Toby, in the throes of the Christian Crusade of the Holy Land, produced an imitation of My Immortal which implemented strong biblical themes as a means of conversion.

Trivia[edit | edit source]

My Immortal has been translated into 482 languages, more than any other work except the Bible and Alice in Wonderland.

It is illegal to read My Immortal in Belarus.

Ebony's full name is an anagram of Serious Girl Who Enjoys Boks Wxqlhhhhftaa.[13]

Three previous Uncyclopedians have had their articles on My Immortal huffed.

A/N[edit | edit source]

Fangs for nuffing you guys!!! Yiu are a looser and wouldnt know ggreat literaturd if it bit you on the bumn. Whoever write thi is a pelagian or a monofizzite not a true catholic, and also a blouddy plagiawrist (geddit??), becoz I own all the copywrites in my story and you are not alllowed tyo quote me that is the Digitall Minellial Copywright Act look it up!!!!111

(A/N Hildegrad if you are still reading this sweetie and haveny throuwn up at all the self-stylited textual scholars , I cant find my kets, did I leave them on ur bedsde table? xxxooo)[14]

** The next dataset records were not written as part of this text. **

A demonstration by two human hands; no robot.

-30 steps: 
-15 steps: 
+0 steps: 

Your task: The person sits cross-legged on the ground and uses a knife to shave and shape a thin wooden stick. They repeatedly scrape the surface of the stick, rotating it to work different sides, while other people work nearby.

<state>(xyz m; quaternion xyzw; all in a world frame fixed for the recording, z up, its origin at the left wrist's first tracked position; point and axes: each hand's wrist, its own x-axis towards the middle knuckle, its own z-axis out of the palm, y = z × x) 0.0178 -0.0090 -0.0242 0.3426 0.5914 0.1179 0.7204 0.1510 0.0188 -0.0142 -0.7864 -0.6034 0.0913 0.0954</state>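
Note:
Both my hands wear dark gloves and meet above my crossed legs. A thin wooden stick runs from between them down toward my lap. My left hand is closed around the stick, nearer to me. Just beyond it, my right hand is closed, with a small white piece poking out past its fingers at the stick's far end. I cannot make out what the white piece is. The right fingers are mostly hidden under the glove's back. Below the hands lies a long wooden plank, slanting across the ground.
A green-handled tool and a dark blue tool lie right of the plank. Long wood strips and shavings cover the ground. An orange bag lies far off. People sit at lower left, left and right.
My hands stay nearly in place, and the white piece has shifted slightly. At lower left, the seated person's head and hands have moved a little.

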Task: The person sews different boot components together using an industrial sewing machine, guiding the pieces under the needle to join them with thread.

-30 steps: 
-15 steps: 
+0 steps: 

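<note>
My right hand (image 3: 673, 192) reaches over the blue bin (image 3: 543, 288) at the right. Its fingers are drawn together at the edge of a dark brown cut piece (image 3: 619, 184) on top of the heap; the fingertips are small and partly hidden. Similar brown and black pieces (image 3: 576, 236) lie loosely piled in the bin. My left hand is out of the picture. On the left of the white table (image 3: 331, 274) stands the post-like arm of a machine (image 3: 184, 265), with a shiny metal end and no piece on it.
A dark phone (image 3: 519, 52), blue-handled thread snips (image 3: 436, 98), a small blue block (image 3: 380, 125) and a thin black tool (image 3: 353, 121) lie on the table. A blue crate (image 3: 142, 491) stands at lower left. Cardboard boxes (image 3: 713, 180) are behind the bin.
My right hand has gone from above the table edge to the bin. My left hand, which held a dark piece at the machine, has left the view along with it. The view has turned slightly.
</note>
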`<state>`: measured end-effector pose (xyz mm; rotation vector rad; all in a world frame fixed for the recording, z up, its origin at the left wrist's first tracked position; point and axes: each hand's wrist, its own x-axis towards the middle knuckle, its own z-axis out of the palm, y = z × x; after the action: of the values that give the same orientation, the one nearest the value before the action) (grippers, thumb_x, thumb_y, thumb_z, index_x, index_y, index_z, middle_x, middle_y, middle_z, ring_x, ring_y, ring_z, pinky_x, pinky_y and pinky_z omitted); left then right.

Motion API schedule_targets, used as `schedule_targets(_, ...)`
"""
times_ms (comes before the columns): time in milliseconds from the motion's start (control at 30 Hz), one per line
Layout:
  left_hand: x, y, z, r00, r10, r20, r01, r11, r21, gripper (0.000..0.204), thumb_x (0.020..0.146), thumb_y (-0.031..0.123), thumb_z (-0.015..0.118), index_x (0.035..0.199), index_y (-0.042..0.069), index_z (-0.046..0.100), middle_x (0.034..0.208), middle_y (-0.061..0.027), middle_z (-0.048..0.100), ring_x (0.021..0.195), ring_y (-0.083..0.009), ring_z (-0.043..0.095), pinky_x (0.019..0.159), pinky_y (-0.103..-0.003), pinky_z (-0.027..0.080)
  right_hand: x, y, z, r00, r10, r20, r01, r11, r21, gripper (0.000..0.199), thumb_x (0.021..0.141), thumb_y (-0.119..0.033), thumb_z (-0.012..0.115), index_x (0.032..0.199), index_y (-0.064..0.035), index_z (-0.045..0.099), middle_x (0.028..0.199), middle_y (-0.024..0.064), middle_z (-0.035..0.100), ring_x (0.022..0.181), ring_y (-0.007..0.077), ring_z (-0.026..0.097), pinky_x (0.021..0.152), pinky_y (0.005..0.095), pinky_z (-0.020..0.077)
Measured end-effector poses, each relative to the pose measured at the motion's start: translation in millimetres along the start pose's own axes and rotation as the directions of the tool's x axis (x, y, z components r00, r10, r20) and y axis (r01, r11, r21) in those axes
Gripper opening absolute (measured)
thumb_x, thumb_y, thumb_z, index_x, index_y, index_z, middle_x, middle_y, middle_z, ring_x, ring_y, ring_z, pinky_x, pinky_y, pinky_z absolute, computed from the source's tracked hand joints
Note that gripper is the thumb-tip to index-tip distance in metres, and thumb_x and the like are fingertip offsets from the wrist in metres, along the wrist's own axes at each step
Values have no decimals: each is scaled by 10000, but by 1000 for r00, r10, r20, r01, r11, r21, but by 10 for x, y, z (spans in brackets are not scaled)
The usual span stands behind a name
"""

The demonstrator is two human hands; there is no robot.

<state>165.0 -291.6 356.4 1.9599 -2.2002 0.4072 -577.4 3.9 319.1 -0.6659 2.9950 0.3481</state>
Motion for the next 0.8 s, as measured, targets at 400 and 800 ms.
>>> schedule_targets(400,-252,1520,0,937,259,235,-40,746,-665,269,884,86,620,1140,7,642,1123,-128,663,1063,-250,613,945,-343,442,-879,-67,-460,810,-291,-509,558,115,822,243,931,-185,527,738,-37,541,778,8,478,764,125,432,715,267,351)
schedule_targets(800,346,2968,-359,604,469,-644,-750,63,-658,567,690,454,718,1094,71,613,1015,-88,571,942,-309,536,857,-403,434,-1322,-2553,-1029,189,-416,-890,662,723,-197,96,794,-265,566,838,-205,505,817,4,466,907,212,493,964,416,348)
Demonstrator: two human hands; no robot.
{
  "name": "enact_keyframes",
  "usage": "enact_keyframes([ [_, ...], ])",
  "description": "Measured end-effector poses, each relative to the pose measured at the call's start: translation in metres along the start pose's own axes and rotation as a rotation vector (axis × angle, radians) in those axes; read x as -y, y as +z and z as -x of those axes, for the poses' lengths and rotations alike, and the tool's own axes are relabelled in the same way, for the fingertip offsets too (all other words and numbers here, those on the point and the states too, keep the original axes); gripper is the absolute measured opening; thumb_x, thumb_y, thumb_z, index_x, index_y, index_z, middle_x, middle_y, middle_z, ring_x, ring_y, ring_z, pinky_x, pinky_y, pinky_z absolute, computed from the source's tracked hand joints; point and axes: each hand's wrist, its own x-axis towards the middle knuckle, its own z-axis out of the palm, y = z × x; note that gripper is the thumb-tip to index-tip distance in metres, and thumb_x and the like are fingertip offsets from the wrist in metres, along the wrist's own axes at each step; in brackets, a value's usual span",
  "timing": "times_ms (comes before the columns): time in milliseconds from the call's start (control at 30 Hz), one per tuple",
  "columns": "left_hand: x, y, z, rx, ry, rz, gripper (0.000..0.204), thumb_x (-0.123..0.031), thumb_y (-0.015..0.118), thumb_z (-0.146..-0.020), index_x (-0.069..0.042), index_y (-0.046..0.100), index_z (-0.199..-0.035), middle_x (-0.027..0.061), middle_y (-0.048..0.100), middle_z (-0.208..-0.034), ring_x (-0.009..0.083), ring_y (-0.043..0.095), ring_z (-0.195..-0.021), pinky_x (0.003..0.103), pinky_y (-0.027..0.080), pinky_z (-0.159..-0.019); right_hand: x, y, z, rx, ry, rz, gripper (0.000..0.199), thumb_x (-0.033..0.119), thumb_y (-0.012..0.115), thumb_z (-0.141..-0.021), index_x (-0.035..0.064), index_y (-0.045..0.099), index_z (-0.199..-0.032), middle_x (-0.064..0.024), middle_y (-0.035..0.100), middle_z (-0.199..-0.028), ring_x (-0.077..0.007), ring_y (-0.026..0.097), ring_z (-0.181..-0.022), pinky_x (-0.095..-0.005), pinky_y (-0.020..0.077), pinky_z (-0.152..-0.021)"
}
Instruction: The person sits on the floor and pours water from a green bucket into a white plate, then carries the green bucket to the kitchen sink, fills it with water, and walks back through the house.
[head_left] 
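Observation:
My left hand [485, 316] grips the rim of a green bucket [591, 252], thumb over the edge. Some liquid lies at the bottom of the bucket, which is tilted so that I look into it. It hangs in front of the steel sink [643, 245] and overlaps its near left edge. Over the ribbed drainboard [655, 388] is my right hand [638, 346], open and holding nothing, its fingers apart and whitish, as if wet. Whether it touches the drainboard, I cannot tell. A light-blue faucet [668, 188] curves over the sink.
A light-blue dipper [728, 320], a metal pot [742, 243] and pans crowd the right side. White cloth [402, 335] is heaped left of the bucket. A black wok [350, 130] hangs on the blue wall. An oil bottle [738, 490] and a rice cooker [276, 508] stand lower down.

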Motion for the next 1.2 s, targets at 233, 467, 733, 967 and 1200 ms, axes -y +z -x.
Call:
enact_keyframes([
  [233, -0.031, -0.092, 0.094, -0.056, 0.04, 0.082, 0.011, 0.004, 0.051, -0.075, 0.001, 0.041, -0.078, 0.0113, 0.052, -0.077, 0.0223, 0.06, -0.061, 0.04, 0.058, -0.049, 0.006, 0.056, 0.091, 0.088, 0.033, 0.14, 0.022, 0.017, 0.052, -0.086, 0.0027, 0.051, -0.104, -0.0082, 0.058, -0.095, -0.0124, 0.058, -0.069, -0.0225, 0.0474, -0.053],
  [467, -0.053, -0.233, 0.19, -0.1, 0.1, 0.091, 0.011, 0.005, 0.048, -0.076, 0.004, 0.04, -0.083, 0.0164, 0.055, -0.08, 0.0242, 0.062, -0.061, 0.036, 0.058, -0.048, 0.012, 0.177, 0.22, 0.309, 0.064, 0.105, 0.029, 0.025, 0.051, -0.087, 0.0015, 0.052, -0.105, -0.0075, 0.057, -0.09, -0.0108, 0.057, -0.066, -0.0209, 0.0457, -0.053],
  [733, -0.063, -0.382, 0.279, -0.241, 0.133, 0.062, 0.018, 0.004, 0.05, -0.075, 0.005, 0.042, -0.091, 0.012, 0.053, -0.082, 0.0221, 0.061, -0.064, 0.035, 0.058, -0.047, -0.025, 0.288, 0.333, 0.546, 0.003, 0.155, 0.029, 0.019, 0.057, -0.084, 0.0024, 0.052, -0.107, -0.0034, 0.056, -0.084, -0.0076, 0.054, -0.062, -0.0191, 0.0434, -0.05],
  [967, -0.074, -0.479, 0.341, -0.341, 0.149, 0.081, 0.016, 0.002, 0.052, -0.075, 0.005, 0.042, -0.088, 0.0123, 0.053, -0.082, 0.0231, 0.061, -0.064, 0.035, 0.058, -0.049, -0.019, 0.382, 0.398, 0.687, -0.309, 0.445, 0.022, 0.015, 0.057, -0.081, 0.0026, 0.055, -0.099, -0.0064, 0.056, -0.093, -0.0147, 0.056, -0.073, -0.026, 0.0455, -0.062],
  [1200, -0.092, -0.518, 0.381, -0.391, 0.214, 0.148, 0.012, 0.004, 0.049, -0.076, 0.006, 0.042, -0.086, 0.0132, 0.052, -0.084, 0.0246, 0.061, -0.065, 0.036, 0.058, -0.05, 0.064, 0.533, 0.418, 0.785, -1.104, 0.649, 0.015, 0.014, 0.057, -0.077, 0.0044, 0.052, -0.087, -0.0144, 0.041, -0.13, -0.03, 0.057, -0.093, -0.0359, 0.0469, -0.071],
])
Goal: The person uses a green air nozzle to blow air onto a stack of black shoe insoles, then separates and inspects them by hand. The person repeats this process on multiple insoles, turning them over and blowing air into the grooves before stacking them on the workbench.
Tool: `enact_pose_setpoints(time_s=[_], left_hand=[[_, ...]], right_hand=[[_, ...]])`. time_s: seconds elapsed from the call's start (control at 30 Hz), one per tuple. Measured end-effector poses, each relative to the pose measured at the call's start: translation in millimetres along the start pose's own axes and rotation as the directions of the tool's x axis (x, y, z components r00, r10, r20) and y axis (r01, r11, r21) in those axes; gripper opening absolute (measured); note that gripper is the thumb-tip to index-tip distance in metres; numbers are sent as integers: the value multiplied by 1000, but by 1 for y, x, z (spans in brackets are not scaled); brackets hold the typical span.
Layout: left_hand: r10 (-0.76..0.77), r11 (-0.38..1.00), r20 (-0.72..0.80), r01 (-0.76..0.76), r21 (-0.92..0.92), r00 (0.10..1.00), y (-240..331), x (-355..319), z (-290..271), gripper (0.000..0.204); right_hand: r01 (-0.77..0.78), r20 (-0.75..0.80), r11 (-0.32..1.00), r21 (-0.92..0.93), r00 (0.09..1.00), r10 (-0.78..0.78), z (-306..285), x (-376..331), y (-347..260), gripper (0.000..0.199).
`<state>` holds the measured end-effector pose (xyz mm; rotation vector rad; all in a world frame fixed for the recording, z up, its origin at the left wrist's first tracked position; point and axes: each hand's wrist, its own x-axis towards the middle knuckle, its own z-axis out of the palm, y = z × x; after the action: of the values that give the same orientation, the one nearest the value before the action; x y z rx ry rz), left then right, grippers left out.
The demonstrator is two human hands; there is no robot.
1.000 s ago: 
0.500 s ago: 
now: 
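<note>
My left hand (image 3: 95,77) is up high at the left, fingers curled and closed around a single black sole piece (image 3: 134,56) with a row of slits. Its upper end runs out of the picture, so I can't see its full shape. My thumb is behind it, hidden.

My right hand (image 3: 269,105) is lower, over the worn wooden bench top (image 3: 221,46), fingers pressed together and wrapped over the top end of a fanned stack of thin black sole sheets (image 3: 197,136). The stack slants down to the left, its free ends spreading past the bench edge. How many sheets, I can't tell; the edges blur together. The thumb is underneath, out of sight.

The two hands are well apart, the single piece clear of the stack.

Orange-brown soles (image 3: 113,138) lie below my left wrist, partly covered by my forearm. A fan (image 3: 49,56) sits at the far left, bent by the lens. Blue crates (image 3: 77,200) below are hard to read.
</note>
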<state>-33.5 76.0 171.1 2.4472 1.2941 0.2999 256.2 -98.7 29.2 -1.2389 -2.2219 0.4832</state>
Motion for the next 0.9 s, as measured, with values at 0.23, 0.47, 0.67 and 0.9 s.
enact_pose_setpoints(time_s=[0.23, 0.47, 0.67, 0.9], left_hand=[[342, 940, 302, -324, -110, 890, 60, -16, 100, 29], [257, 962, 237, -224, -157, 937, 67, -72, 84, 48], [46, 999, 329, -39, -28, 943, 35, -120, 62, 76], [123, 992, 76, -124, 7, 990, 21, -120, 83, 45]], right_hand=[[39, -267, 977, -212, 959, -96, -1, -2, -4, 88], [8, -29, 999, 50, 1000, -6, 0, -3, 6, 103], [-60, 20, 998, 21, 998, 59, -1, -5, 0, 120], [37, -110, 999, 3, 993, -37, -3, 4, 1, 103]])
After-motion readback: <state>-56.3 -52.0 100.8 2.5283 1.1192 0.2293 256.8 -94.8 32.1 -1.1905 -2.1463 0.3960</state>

References[edit | edit source]

  1. Hassenschmecker, W. F., Das My-Immortalsche Problem, Augsburg, 1872
  2. Bees-Knott, J., and Hayden-Twill, E. H., A Polyglot Concordance to My Immortal, Cambridge, 1911
  3. Toadgloat, O., et al., New Light on the Authorship Controversy, Journal of My Immortal Studies, 1983, volume ix
  4. anon., The Sapphic Undertow, Restless Vixen Press, Eastcheap, 1878
  5. Stoat, the Very Rev. Mohammed Q., My Further Thoughts on the Language of My Immortal and the Connecticut Fragment, Mohammed Stoat Press, Durban, 1938
  6. Zhang, Y. Q., and Chu, C. Y., Some anomalies in the tungsten-germanium signatures of the Dumbarton MSS., Studies in Computational Archaeology, January 2010
  7. Zhang, Y. Q., et al., Frontiers of Paronomasia, arXiv lit-666, last accessed 2017-01-20
  8. "Blimmin heck, have you tried joining up all the first letters?" – Charles Lamb to S. T. Coleridge, (17?) March 1828
  9. Ford, W. Harrison, The MT-Word Decoded, Journal of My Immortal Studies, 1991, volume iii
  10. Peaslake, E. M., Beatrice as Ebony: Unexplained Coincidences in the Paradiso, Acta Alighierica, 1974, p.38
  11. Bourbaki, N., Symmetric Algebras, Scots Dialect Society, p.1075
  12. Rowling, p.c.
  13. Skandinaviska Tidskrift för Anagrammaten, 1922, volume 116, p.351
  14. No, I know, you can't parody it.